Etwa 100 Ländern, nämlich den am wenigsten entwickelten Staaten und den kleinen Inselstaaten, war es freigestellt, sich bis 31. Januar bei Klimasekretariat zu melden. Alle anderen Länder aber hätten sich aufgefordert gefühlt sollen, namentlich auch die Schwellenländer. Nur 55 Länder haben ihre Emissionsreduktionsziele (Industrieländer) bzw. Klimaschutz-Maßnahmen (Schwellen und Entwicklungsländer) eintragen lassen; einige Industrieländer (z.B. Schweiz) aber auch einige der wichtigen Schwellenländer (z.B. Mexiko, Maylasia) haben keine Angaben gemacht; mit Argentinien, Kolumbien, Chile und Papua Neuguinea haben vier weitere Länder, die in der letzten Nacht im kleinen Kreis den Kopenhagen Akkord ausgearbeitet hatten, ebenfalls die deadline nicht eingehalten. Warum nicht – verschlafen, oder kein Bock?

Was die Höhe der Ziele betrifft, hat das 2 Grad Ziel des Akkords offenbar keine neue Dynamik ausgelöst. Alle 55 Länder haben nur die Ziele eintragen lassen, die ohnehin schon bekannt waren. Es hat keinerlei Bewegung gegeben, die Latte ein kleines Stück höher zu hängen. Da sind mit Costa Rica und den Malediven weiterhin die guten Beispiele, weil die beiden Länder völlige Klimaneutralität anstreben. Andere Länder wie Indien oder Südkorea haben vergleichsweise ambitionierte Klimaschutzpläne aufgestellt (siehe hierzu auch die Seite der Climate Action Tracker). Die Ziele der EU, ganz zu schweigen aber der USA sowie auch weiterer Industrieländer sind aber nach wie vor völlig unzureichend.

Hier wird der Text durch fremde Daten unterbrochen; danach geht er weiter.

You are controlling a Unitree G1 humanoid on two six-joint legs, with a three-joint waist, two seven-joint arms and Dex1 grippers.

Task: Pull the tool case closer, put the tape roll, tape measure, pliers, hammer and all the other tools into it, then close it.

Quelle Tabelle: Policy Paper vom World Ressource Insitute

Auch China hat sich nicht weiter bewegt. Sie halten vorläufig an dem Ziel einer 40-45%igen Reduktion der Emissionsintensität bis 2020 gegenüber 2005 fest, das sie schon einige Wochen vor Kopenhagen aufgestellt hatten. Ein Ziel im übrigen, was sich zwar ganz gut anhört, letztlich aber nichts weiter als business-as-usual darstellt. Mit solchen Effizienzsteigerungen darf ohnehin gerechnet werden.

Warum eigenlicht, so frage ich mich als Beobachter im Nachhinein, wurde als deadline der 31. Januar gewählt? Oder anders gefragt: war in der letzten Nacht von Kopenhagen nicht längst abzusehen, dass sich die Welt erst einmal vom Schock des Scheiterns erholen muss, bis möglicher Weise eine neue politische Dynamik aufkeimen kann? Warum wurde nicht lieber der Juni als deadline gewählt – um Druck für eine mögliche Ministerkonferenz in der Mitte des Jahres aufzubauen? Müßig, darüber zu spekulieren. Vielleicht haben sich jene Verhandler, die sich in den letzten Stunden überhaupt noch mit solchen Details beschäftigen können, erhofft, durch eine möglichst nahtlose deadline (sechs Wochen nach Ende des Klimagipfels) das politische momentum nicht zu verlieren. Jetzt werden sie aber von der Realität eingeholt: Erstmal war Weihnachten, dann Neujahr, dann das große Rätseln wie es weiter gehen soll – und schupps, ist defr 31. Januar. Und die Welt ist so schlau als wie zuvor. Oder leider eher: sie ist so ratlos als wie zuvor, wie ein gefährlicher Klimawandel noch verhindert werden kann.

Eines höchstens hat die deadline 31. Januar bewirkt: dass die Länder nun wieder zur Tagesordnung übergehen. Denn klar ist: the show must go on! Es muss weiter verhandelt werden! Das immerhin, so haben es wenigstens 55 Länder gesagt, soll auch geschehen.